October 29, 2010
One of the privileges of being Executive Director of a national organization is the opportunity to communicate with a large group of people. It's a responsibility that I take very seriously and I try to be mindful of not taking up too much of your email time unless it's something important for the HIV community. Voting in next week's election is something we at AIDS Alliance think is important.
It's so easy to get turned off -- especially if you watch any television -- the ads by all candidates are almost unbearable. The optimism and engagement of diverse communities electing President Obama seems so far away. But it's critical that we stay in the fight and in the process. Sometimes it seems like the country hired him to do a job about health care, education and other things that are important to our community but we are giving up just one fourth of the way in.
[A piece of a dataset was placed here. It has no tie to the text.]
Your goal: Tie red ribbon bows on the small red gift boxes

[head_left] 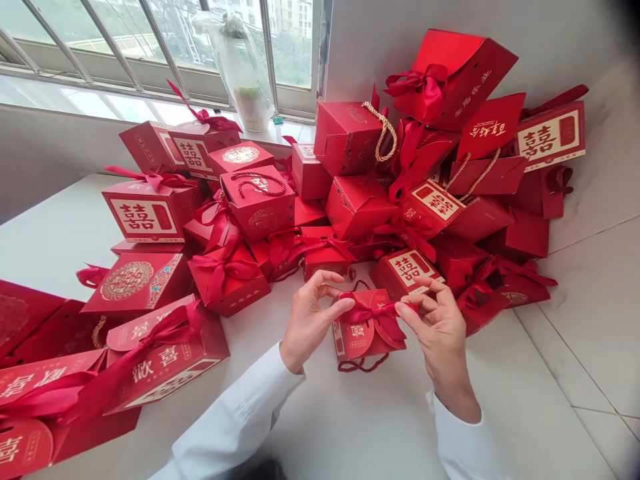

We have to believe that we can still accomplish things that are meaningful over the long haul and that continues by getting out to vote on Tuesday November 2 and getting our friends and family out to vote too -- just like we did in November 2008.
The other night I was so disgusted by commercials on TV, I shut it off and went on line and looked up the candidate websites and clicked on issues. It's pretty easy to see what the candidates actually stand for. It took just a few minutes to quickly see who talked about health care reform as a means of access for many -- not just who can afford to choose to buy better in a competitive market. Within a few seconds I saw who talked about LGBT issues and who talked about restricting by law marriage to between men and women and who talked about a woman's right to choice and supporting public schools and who talked nothing about public schools but had a whole section on the right to bear arms (... please tell me why we need the risk of more guns in any community?). These are the issues that are important to me -- do you know where the candidates stand on issues that are important to you?
If you voted in the Presidential election you're still registered to vote -- all you need to do is get up and do it. This is a long road -- not one election -- that creates change. The youth vote was so important in the last election -- let's encourage all of the young people we know to get out again. It's not anywhere near as exciting as voting for the President in 2008, but it's just as important. The job of improving health care and education and ensuring equal rights for all Americans is barely underway. Yes -- we've got so much work to do still -- ADAP and AIDS funding is a mess. But without your vote, that work will be so much harder, maybe impossible to accomplish in the upcoming years.
I'm still registered to vote in Pennsylvania, so I'll be leaving work early and taking the 3:00 train back to Philadelphia to vote on Tuesday, texting my family and friends to get to the polls and ruminating the whole time that for each of us that doesn't vote -- it's a vote against the things that are critical for our community.
It may not be as much fun this time -- but it's just as important. Every vote still counts.